O estudo selecionou 62 crianças entre 1 e 5 anos, todas elas com dificuldade para adormecer. Antes do estudo, foram descartadas causas biológicas para a insônia. O grupo foi dividido em dois, o grupo controle e as crianças testadas. Os testes consistiam em estimular a rotina pré-sono da criança com atividades calmas e tranquilas, 30 minutos antes da hora de dormir. A intervenção incluía também a proibição de alimentos com cafeína no período noturno. Os pais foram orientados a levar a criança para a cama e se afastar, permitindo que eles dormissem sozinhos.

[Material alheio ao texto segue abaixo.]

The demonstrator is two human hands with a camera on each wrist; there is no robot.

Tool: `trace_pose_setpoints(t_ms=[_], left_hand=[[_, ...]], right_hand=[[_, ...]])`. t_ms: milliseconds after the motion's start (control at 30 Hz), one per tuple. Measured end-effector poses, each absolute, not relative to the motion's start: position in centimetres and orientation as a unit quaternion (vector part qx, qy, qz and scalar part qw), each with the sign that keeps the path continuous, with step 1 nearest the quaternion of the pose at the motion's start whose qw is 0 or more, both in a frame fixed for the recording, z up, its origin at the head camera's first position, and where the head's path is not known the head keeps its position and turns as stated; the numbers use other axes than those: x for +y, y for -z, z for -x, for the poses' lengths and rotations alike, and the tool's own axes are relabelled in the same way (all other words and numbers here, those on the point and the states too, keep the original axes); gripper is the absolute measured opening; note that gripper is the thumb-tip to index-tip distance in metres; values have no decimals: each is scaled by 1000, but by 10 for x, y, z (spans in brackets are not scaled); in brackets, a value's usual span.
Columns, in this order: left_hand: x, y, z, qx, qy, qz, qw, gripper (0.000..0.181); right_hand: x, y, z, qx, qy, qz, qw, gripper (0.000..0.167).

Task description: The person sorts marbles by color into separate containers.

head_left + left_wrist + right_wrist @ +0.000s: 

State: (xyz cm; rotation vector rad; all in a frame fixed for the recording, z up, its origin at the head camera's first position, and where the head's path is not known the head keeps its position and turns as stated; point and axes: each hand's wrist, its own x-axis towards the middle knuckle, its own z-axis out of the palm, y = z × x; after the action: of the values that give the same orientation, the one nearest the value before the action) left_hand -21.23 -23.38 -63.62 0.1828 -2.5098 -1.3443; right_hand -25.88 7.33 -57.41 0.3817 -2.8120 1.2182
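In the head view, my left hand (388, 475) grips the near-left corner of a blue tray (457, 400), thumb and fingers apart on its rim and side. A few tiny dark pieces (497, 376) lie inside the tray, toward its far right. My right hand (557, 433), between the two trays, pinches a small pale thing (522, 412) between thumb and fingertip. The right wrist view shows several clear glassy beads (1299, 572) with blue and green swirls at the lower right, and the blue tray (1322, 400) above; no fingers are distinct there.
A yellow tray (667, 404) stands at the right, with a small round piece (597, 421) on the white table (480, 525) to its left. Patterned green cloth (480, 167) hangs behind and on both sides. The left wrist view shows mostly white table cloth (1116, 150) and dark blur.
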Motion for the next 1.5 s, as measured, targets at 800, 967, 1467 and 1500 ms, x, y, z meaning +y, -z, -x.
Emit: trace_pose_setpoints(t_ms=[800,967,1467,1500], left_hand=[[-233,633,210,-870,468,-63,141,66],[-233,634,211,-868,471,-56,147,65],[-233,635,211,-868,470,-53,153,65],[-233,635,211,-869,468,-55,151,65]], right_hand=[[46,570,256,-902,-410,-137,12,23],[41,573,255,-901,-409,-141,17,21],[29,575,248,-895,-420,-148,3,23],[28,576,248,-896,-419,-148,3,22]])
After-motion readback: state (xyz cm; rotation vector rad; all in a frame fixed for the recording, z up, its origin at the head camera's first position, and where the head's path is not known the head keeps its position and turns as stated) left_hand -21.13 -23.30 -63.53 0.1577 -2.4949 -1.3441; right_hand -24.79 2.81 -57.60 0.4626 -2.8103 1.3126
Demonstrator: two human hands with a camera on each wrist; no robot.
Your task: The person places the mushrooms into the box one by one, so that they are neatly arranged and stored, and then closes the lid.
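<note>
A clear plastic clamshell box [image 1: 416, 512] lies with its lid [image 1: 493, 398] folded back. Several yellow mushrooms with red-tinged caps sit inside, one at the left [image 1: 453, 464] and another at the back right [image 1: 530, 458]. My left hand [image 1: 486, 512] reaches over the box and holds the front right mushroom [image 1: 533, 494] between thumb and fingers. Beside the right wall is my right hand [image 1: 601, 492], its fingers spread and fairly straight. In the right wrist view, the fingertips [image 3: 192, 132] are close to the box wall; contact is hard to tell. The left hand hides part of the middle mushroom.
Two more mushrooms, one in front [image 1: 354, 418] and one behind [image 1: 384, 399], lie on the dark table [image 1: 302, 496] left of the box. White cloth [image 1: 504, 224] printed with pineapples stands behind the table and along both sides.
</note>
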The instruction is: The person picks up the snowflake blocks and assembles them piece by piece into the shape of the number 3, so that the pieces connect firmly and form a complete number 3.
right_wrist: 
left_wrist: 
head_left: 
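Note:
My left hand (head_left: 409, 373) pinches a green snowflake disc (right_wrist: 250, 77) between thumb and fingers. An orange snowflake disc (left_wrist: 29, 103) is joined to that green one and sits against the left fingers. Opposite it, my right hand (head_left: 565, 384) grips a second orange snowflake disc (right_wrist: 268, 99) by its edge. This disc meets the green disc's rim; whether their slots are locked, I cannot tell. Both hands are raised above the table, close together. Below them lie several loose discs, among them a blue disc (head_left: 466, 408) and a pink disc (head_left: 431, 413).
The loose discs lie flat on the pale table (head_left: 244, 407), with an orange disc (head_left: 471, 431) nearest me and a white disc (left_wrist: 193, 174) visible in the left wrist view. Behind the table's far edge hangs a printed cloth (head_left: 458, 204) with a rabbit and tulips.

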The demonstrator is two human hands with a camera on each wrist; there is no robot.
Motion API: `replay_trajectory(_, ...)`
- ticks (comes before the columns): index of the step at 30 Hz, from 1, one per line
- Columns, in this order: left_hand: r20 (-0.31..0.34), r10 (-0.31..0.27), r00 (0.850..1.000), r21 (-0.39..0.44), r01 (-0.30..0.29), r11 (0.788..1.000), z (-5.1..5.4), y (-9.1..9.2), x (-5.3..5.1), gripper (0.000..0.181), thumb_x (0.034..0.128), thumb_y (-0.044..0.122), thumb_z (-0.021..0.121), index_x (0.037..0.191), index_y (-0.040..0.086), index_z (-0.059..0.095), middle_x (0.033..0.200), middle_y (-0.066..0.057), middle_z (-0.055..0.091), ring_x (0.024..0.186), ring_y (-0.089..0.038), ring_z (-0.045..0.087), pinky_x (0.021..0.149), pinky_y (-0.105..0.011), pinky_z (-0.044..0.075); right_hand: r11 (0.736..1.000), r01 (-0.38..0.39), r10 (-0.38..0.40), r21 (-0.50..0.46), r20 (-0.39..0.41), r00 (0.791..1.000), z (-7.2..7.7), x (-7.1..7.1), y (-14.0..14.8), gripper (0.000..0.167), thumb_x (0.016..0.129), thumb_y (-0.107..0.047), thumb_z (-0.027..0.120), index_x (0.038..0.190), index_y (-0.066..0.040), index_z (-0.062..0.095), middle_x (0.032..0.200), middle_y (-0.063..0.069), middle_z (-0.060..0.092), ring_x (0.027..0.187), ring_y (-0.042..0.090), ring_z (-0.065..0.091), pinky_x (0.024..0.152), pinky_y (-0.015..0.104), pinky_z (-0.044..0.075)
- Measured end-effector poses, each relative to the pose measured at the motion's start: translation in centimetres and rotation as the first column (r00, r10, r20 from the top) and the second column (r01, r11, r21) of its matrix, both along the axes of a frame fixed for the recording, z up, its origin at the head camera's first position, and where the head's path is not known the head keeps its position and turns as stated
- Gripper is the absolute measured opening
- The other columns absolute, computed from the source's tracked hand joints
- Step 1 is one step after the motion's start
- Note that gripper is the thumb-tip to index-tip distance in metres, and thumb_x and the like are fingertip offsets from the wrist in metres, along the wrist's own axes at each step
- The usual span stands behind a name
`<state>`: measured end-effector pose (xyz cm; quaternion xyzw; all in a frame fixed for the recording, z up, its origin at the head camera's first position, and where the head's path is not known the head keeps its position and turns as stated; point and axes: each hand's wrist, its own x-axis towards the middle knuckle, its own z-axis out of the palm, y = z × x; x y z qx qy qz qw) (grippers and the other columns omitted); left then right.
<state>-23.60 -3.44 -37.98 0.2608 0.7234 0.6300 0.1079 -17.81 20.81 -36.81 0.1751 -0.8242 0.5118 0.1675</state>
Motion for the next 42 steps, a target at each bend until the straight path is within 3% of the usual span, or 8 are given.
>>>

O resultado foi avaliado por meio de pulseiras de actigrafia, aparelhos que calculam a atividade noturna. Os resultados mostraram que as crianças que passaram pelos testes apresentaram melhora no sono, dormindo mais rápido e acordando menos vezes durante a noite.
Fonte: Site do Instituto de Psicologia da USP
O que evitar na hora de dormir:
- Uso de dispositivos eletrônicos;
- Atividade física intensa;
- Brincadeiras agitadas;
- Alimentos com cafeína.
Como se preparar:
- Ter rotina estabelecida;
- A criança deve se habituar a dormir sozinha e no próprio quarto;
- O quarto deve estar escuro e a televisão, desligada;
- Os pais devem aproveitar o momento para ler para os filhos, ter conversas tranquilas e para fazer orações, a depender da orientação religiosa da família;
- A família deve evitar discussões e assuntos conflituosos no período noturno.
- Apesar de a insônia comportamental ser mais comum em crianças, é sempre recomendado procurar o médico. Se necessário, o pediatra fará o encaminhamento para neuropediatras e pneumopediatras.